How to complete this task
Restate the data word for word. Leave the pictures out.

Data extract
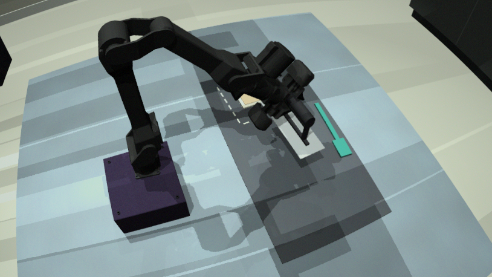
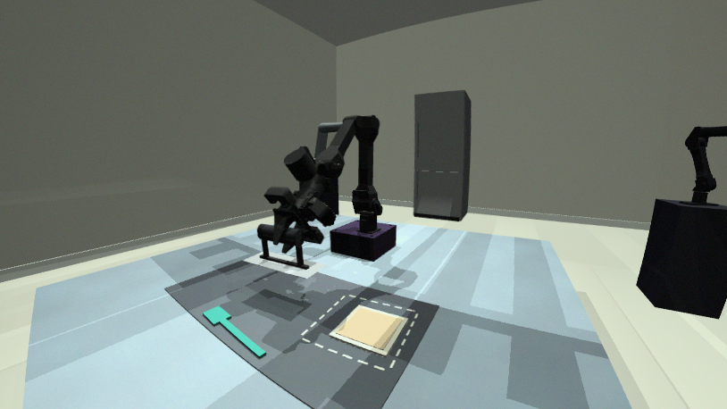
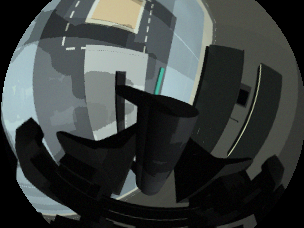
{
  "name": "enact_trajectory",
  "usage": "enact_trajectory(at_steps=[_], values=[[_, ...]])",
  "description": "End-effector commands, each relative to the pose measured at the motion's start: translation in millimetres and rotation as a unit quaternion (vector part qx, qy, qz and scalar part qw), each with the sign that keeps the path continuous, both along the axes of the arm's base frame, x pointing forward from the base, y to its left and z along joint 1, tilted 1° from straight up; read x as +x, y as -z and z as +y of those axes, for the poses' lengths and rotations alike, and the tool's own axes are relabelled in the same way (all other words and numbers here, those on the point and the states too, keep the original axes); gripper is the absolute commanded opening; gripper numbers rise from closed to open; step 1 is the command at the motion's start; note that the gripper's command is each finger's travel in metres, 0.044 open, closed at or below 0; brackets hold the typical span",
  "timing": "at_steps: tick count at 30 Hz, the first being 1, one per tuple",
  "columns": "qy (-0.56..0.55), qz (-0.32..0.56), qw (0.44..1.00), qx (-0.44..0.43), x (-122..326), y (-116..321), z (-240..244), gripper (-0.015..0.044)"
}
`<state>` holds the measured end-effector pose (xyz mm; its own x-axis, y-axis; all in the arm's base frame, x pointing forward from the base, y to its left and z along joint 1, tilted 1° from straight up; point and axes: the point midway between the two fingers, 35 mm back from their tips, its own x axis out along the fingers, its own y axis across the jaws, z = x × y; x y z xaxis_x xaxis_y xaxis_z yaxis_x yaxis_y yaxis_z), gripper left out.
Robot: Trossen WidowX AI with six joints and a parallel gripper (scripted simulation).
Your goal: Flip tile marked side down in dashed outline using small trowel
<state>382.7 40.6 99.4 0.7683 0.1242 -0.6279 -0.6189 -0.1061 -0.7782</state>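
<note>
Trowel [image 1: 310, 149] [image 2: 310, 271] [image 3: 100, 70] in 1 gripper [image 1: 291, 103] [image 2: 288, 237] [image 3: 158, 126] (aloft)

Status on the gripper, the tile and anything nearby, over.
Tool shut on trowel. Tile flat inside dashed outline. Green spatula-shaped piece lying on mat, outside the outline.

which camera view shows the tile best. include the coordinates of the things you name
The exterior view: there the tile [image 1: 249, 100] [image 2: 370, 326] [image 3: 117, 13] shows whole, inside the dashed outline [image 1: 228, 104] [image 2: 346, 355] [image 3: 149, 26]. The top view shows only a part, the arm [image 1: 192, 46] [image 2: 365, 157] covering the rest; the wrist view cuts it off at the upper edge.
</note>
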Motion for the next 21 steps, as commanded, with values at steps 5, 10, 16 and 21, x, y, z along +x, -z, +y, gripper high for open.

Worked solution
{
  "name": "enact_trajectory",
  "usage": "enact_trajectory(at_steps=[_], values=[[_, ...]])",
  "description": "End-effector commands, each relative to the pose measured at the motion's start: translation in millimetres and rotation as a unit quaternion (vector part qx, qy, qz and scalar part qw), each with the sign that keeps the path continuous, both along the axes of the arm's base frame, x pointing forward from the base, y to its left and z along joint 1, tilted 1° from straight up; read x as +x, y as -z and z as +y of those axes, for the poses' lengths and rotations alike, and the tool's own axes are relabelled in the same way (all other words and numbers here, those on the point and the states too, keep the original axes); gripper is the absolute commanded opening; gripper numbers rise from closed to open; step 1 is the command at the motion's start; note that the gripper's command is each finger's travel in metres, 0.044 open, closed at or below 0; brackets hold the typical span",
  "timing": "at_steps: tick count at 30 Hz, the first being 1, one per tuple",
  "columns": "qy (-0.56..0.55), qz (-0.32..0.56), qw (0.44..1.00), qx (-0.44..0.43), x (-122..326), y (-116..321), z (-240..244), gripper (-0.015..0.044)"
}
`<state>` holds the measured end-effector pose (xyz mm; its own x-axis, y-axis; all in the arm's base frame, x pointing forward from the base, y to its left and z along joint 1, tilted 1° from straight up; point and axes: the point midway between the two fingers, 35 mm back from their tips, its own x axis out along the fingers, its own y axis across the jaws, z = x × y; x y z xaxis_x xaxis_y xaxis_z yaxis_x yaxis_y yaxis_z), gripper left out.
Robot: Trossen WidowX AI with six joints and a parallel gripper (scripted simulation).
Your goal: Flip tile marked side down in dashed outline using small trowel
<state>382.7 40.6 99.4 0.7683 0.1242 -0.6279 -0.6189 -0.1061 -0.7782</state>
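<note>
Trowel [image 1: 310, 149] [image 2: 310, 271] [image 3: 100, 70] in 1 gripper [image 1: 291, 103] [image 2: 288, 237] [image 3: 158, 126] (aloft)

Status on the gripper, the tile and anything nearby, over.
Tool shut on trowel. Tile flat inside dashed outline. Green spatula-shaped piece lying on mat, outside the outline.

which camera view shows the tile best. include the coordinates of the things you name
The exterior view: there the tile [image 1: 249, 100] [image 2: 370, 326] [image 3: 117, 13] shows whole, inside the dashed outline [image 1: 228, 104] [image 2: 346, 355] [image 3: 149, 26]. The top view shows only a part, the arm [image 1: 192, 46] [image 2: 365, 157] covering the rest; the wrist view cuts it off at the upper edge.
</note>
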Motion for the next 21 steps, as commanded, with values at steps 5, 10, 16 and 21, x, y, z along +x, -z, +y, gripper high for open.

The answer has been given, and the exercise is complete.